TASK MATERIAL.
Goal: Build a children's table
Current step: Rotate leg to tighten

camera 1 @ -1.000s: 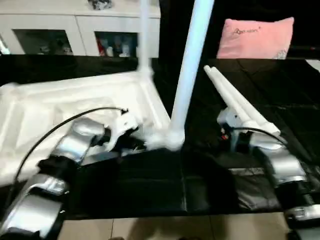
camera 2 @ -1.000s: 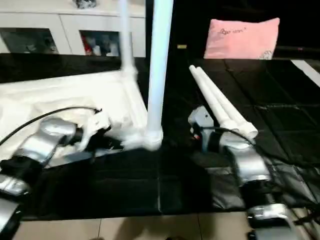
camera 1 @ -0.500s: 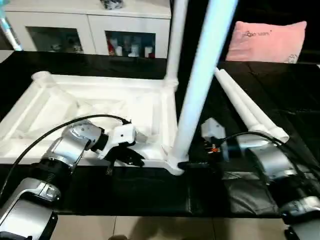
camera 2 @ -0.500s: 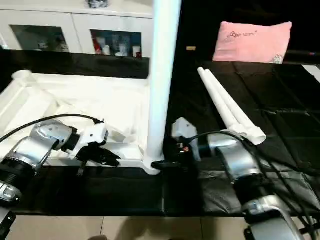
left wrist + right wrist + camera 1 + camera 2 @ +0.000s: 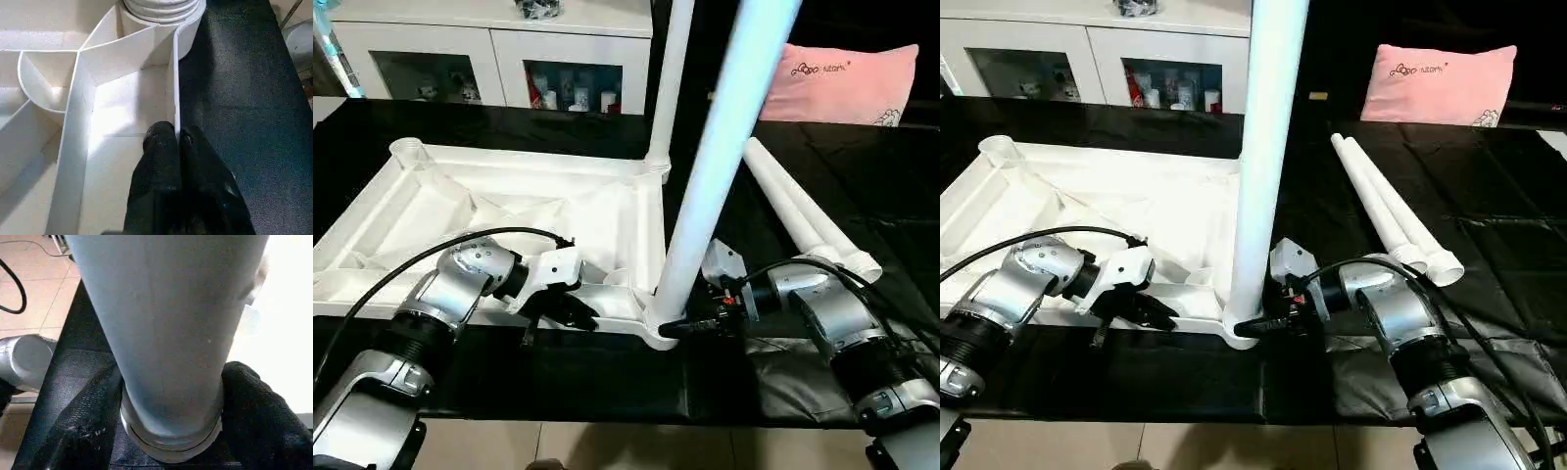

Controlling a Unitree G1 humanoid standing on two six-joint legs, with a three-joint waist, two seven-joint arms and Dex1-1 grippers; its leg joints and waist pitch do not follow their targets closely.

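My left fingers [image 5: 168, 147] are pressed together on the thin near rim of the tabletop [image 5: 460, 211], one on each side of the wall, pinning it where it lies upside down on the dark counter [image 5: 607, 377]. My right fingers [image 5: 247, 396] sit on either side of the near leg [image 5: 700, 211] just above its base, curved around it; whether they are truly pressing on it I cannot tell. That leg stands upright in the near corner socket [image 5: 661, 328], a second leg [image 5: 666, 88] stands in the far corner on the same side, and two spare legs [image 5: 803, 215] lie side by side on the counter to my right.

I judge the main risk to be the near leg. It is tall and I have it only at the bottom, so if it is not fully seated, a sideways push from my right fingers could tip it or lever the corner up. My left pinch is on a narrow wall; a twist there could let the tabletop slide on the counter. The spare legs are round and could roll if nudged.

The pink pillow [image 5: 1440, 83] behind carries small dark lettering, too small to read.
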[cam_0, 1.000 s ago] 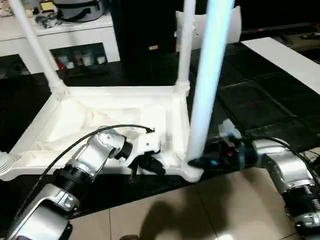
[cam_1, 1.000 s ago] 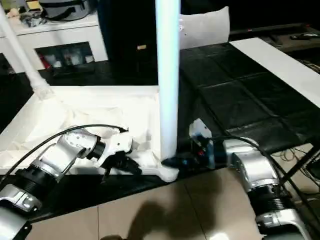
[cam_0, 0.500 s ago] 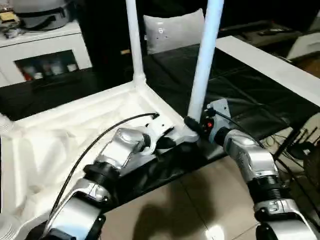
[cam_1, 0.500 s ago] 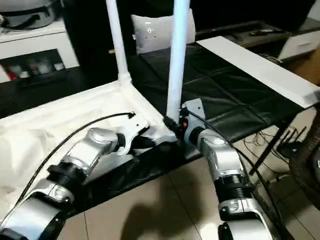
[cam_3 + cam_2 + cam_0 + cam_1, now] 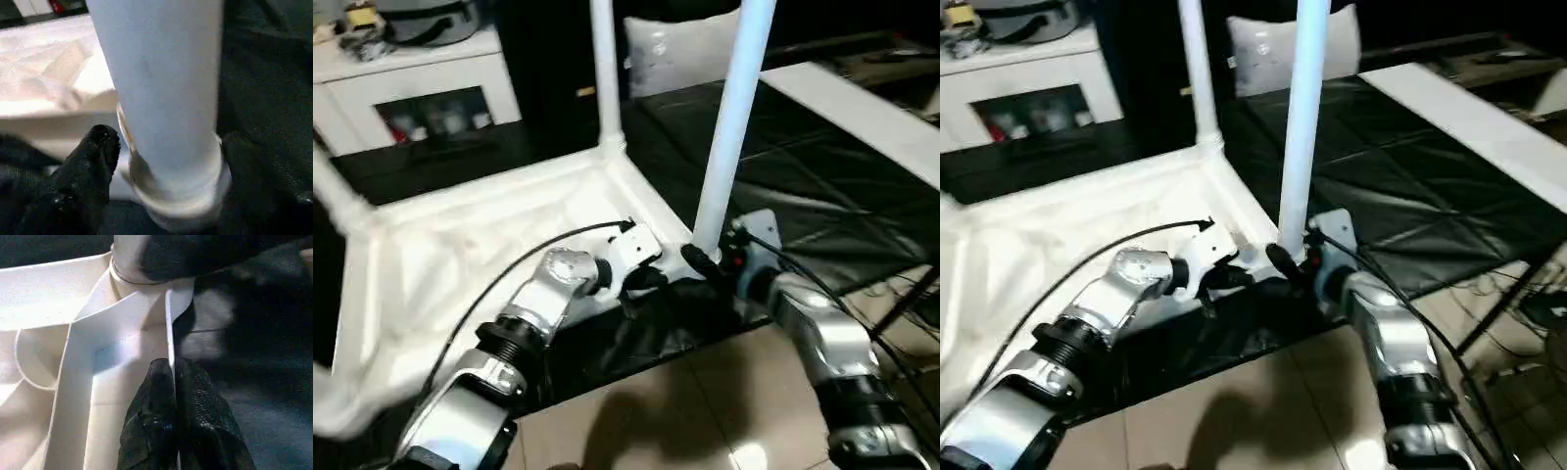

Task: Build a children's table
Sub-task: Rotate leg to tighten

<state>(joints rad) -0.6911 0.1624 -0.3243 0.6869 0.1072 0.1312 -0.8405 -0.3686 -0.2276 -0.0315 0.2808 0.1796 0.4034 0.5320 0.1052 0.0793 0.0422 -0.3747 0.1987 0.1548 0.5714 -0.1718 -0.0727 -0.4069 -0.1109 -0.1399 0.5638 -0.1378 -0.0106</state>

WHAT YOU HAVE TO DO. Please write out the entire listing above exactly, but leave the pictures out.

RESPONSE BOX.
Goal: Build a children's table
Current step: Rotate leg to tighten

camera 1 @ -1.000s: 
camera 2 @ -1.000s: 
camera 1 @ -0.500s: 
camera 2 @ -0.500s: 
left wrist + right wrist + camera 1 + camera 2 @ +0.000s: 

Controlling a Unitree G1 humanoid standing on two six-joint legs, with a three-joint waist, two seven-joint arms and Dex1-1 grippers; its leg joints and waist pitch do not follow their targets closely.

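My left fingers [image 5: 168, 147] are pressed together on the thin near rim of the tabletop [image 5: 460, 211], one on each side of the wall, pinning it where it lies upside down on the dark counter [image 5: 607, 377]. My right fingers [image 5: 247, 396] sit on either side of the near leg [image 5: 700, 211] just above its base, curved around it; whether they are truly pressing on it I cannot tell. That leg stands upright in the near corner socket [image 5: 661, 328], a second leg [image 5: 666, 88] stands in the far corner on the same side, and two spare legs [image 5: 803, 215] lie side by side on the counter to my right.

I judge the main risk to be the near leg. It is tall and I have it only at the bottom, so if it is not fully seated, a sideways push from my right fingers could tip it or lever the corner up. My left pinch is on a narrow wall; a twist there could let the tabletop slide on the counter. The spare legs are round and could roll if nudged.

The pink pillow [image 5: 1440, 83] behind carries small dark lettering, too small to read.
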[cam_0, 1.000 s ago] 
[cam_1, 1.000 s ago] 
[cam_0, 0.500 s ago] 
[cam_1, 0.500 s ago] 
[cam_3 + cam_2 + cam_0 + cam_1, now] 

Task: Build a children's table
Sub-task: Rotate leg to tighten

<state>(joints rad) -0.6911 0.1624 -0.3243 0.6869 0.1072 0.1312 -0.8405 -0.3686 -0.2276 -0.0315 0.2808 0.1796 0.4034 0.5320 0.1052 0.0793 0.0422 -0.3747 0.1987 0.1548 0.5714 -0.1718 -0.0727 -0.4069 -0.1109 -0.1399 0.5638 -0.1378 -0.0106</state>

What the exercise required is now done.